Generative AI isn’t really my thing. To me, AI means machine learning for quantitative applications, like predictive analytics. Nonetheless, people seem to be having fun over here, so I thought I’d give it a try. Here are some notes from Project Avatar.
Tools in this space overlap a lot. Synthesia, for instance, aims to be one-stop shopping for training videos and the like. The video tools overlap with the image generation tools, while others, like Eleven Labs, have carved out niches where they’re best in class.
Create Your Avatar
With HeyGen, I was able to create custom avatars from photos, video, and generated images. It also features prefab avatars, based on their own actors. For a training video, you can choose from a wide variety of these. If you want to be differentiated, however, you will need to create a custom avatar.
I know of one company that simply adopted “Ada” from Synthesia, and made her the face of their application. Ada is a very popular avatar, so – no differentiation. With Synthesia, you can create custom avatars from video, but not photos.
Avatars from Still Images
Video avatars are generally more expressive, so why would you want to create one from still images? I can think of two reasons. First, making a good video avatar is a lot of work, and you need a model. I did one of myself, and it looks like hell.
Second, you might want to create a completely unique persona – to specifications – that you control. This is how I created Hadley, and here is where it gets interesting. Midjourney has a character reference flag so that, once you have the face you want, it can reliably reproduce her in different settings.

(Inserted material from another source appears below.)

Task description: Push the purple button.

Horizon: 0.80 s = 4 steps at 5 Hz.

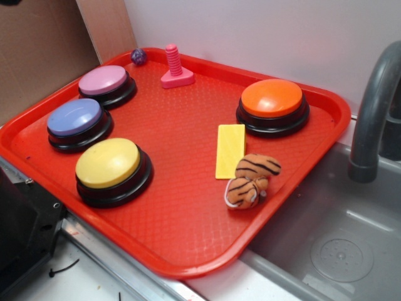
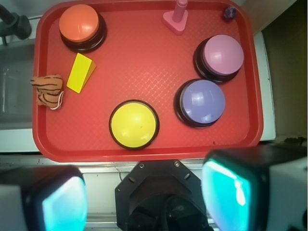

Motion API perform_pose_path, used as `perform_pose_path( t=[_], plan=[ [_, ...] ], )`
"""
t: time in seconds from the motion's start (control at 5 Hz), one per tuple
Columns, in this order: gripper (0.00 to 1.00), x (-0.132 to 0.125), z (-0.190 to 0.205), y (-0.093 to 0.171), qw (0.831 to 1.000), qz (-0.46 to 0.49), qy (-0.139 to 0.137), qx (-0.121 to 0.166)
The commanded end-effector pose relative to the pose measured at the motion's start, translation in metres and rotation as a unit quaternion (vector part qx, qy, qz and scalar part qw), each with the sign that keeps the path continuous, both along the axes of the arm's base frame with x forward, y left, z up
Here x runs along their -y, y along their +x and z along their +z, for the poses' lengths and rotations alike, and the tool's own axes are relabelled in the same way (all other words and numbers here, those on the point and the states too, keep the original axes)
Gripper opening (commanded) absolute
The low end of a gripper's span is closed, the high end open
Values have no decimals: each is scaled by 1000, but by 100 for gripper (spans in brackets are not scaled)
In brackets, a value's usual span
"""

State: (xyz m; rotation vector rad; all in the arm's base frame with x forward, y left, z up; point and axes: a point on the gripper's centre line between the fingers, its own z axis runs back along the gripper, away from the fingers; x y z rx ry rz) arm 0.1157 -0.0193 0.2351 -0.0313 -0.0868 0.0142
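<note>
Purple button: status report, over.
Fingers apart, holding nothing, high above the tray's near edge. Purple button untouched, between pink button and yellow button. Nothing on top of it.

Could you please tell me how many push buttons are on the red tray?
4: pink at the back left, purple beside it, yellow in front, orange at the right.

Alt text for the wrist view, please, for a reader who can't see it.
Seen from above, a red tray holds four dome buttons: purple, pink, yellow and orange. Also on it are a yellow block, a toy tiger and a pink screw. The open gripper fills the bottom edge, off the tray.
</note>
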Motion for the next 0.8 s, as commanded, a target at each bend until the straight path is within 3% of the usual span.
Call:
perform_pose_path(
  t=[0.0,0.2,0.4,0.6],
  plan=[
    [100,0,0,0,1000,0,0,0],
    [100,-48,-50,36,995,89,41,-8],
    [100,-81,-85,53,992,122,35,7],
    [100,-96,-111,54,991,128,43,8]
  ],
)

Close shot of a 52-year-old man, strong-looking, bald, square jaw with short beard, captured with a 70-200mm f/2.8E FL ED VR lens, with high-key lighting and a shallow depth of field.
Stability AI is arguably better at images but, without the cref feature, it is useless for this application. On the other hand, while Midjourney is great at creffing AI images, it won’t do photos. The image of me in Project Avatar is from HeyGen.

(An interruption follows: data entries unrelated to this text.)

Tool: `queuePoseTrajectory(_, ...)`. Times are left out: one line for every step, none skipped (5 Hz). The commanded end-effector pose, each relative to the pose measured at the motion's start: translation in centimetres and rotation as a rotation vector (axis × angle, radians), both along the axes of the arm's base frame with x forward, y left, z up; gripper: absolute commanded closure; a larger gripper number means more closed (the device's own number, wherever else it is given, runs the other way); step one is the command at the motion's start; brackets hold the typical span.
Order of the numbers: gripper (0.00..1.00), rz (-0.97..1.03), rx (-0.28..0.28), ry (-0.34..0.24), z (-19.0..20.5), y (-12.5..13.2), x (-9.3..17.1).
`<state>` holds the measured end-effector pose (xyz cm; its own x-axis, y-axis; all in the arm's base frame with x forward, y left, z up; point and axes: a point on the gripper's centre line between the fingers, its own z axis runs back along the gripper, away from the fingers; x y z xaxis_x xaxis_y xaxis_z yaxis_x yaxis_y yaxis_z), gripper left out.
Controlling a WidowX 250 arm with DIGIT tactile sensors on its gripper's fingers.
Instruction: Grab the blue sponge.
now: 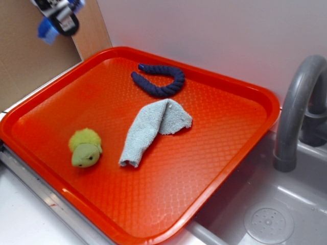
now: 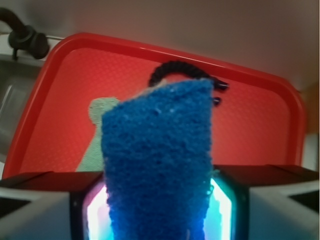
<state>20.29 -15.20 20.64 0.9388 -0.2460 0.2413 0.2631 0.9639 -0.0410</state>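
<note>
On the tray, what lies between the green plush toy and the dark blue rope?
In the exterior view, the rumpled grey-blue cloth lies on the red tray between the green plush toy and the dark blue rope, touching neither.

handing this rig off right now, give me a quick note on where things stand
Gripper: shut on the blue sponge, raised high above the red tray, at the top left of the exterior view.
On the tray: navy rope near the back, grey-blue cloth in the middle, green plush toy towards the front left.
Done: sponge grabbed and lifted clear of the tray.
Left: nothing but holding it; the grip looks firm, with the sponge sticking up between the fingers.
</note>
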Motion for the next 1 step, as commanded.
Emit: queuePoseTrajectory(1.0, 0.025, -0.045, 0.001, 1.62, 1.94, -0.81)
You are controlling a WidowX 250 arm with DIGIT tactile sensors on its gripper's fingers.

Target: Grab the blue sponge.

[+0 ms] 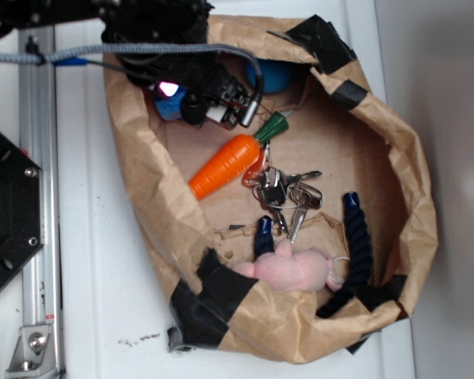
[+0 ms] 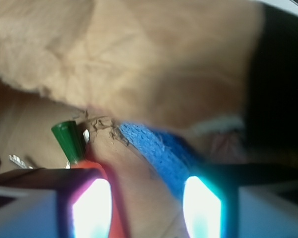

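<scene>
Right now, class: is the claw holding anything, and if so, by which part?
Nothing is visibly held. In the wrist view the claw stands open, the blue sponge lying just ahead between its fingers, not yet pinched.

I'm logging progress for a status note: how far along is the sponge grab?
Done: the gripper has reached into the paper bag and sits over the blue sponge, beside the carrot. In hand: lining up, with the sponge between the lit pads. Left: closing and lifting; the sponge lies on the bag floor, not visibly clamped.

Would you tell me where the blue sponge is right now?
In the exterior view the blue sponge lies in the bag's upper-left corner, under the gripper, above the carrot.
</scene>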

After training on a dozen recent photos, HeyGen can reproduce my likeness accurately about 25% of the time. These are called “looks.” So, “Mark seated in library wearing a dress shirt” is a look. I also did a video avatar, which included cloning my voice.
Synthetic Voice
Eleven Labs has a wide array of professional voices, plus you can clone your own voice. You can generate audio in Eleven Labs, and then upload it to HeyGen for animation. If you’re working from a script, you can paste the script into HeyGen and then link to voices in Eleven Labs using its API. HeyGen also has its own voice library.
Please write a short, motivational speech, roughly 75 words in length, on how to navigate life transitions. Include a narrative hook at the outset, and a punchy conclusion that recaps the hook.

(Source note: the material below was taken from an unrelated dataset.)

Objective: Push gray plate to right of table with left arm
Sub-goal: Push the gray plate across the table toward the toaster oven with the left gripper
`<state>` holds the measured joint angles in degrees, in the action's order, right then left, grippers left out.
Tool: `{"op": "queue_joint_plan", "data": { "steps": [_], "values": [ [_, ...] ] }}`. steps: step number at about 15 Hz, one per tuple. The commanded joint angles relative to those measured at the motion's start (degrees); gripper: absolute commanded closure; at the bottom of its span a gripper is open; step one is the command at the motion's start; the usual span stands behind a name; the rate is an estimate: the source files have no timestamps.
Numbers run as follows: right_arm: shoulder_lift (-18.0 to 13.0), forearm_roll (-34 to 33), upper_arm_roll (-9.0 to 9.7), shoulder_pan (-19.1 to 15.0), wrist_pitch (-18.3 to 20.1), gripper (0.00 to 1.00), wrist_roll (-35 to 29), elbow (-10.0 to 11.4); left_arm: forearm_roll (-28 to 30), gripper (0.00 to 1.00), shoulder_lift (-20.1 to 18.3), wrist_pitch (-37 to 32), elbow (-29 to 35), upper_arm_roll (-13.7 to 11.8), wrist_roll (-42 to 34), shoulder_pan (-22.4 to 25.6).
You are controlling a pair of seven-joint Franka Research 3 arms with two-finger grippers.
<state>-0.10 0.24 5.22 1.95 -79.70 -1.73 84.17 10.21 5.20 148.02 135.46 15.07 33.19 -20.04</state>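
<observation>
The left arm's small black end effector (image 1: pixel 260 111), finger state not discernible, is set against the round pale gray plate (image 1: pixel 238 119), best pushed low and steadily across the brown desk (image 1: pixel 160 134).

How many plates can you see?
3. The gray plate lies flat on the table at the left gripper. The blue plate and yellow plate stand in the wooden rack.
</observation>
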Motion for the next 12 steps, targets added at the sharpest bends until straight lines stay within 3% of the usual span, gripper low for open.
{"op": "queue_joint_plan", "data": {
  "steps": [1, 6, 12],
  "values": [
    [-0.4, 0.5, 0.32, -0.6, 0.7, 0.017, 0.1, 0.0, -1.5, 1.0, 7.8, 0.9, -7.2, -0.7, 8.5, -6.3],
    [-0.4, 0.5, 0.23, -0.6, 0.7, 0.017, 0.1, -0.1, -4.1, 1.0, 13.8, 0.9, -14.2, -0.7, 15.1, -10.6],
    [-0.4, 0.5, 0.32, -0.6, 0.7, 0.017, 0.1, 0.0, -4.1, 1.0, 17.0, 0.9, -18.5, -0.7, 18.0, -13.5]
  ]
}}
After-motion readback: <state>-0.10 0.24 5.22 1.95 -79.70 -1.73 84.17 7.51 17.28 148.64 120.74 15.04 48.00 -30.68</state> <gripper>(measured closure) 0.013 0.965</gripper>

Both systems are a little bit robotic when reading a script. There are some things you can do with the script to improve this. To get the best pacing and intonation, you might want to read the script yourself, and then use speech-to-speech conversion. This, unfortunately, will gum up your automation.
Automate Your Workflow
If you’re doing this at scale, you can’t be the one reading the scripts. This energetic bot is Jordan from LipDub. You can imagine the pace at which he is pumping out these ad spots. LipDub and Akool are both more expressive than HeyGen but, again, you need a live model.
All these tools are richly supplied with APIs so, if you are a non-coder, you can easily string together a workflow using Make (formerly Integromat). Here is my draft workflow for the Bruno channel:
- Call ChatGPT to generate topic and prompt
- Call Powerful Thinking to generate script
- Pass script to Eleven Labs and call TTS to generate audio
- Pass audio to HeyGen, selecting Bruno avatar by ID
- Optional: generate new “look” for Bruno
- Add captions
- Post to Instagram reel using Meta API
By “richly,” I mean that HeyGen wants $100 per month for their API – on top of the monthly Creator subscription. CapCut doesn’t have an API, but JSON2Video does. Also, there are libraries in Python that will do captions. Bold captions add a nice touch.
Step two of the workflow calls my custom GPT, Powerful Thinking. This, unfortunately, does not yet have API support, so I was reduced to using Selenium.
Write the Script
Scripts are the easiest thing in the world to generate, and the LLMs (apart from Powerful Thinking) are equipped with APIs. You can give them specific instructions, and they’ll even do product research for you.
I am a ChatGPT guy, myself (the other camp is the Claude people) and I have also used Google’s Notebook LM. Hadley’s libertarian scripts, I write myself.
One last caveat: GenAI is a rapidly-evolving space. Synthesia had it to itself for a while, and now there is a raft of new entrants. Eleven Labs faces competition from Murf and Speechify. I am on a list for the LipDub beta. If you want to work in this space, you must be ready to learn a new tool every week.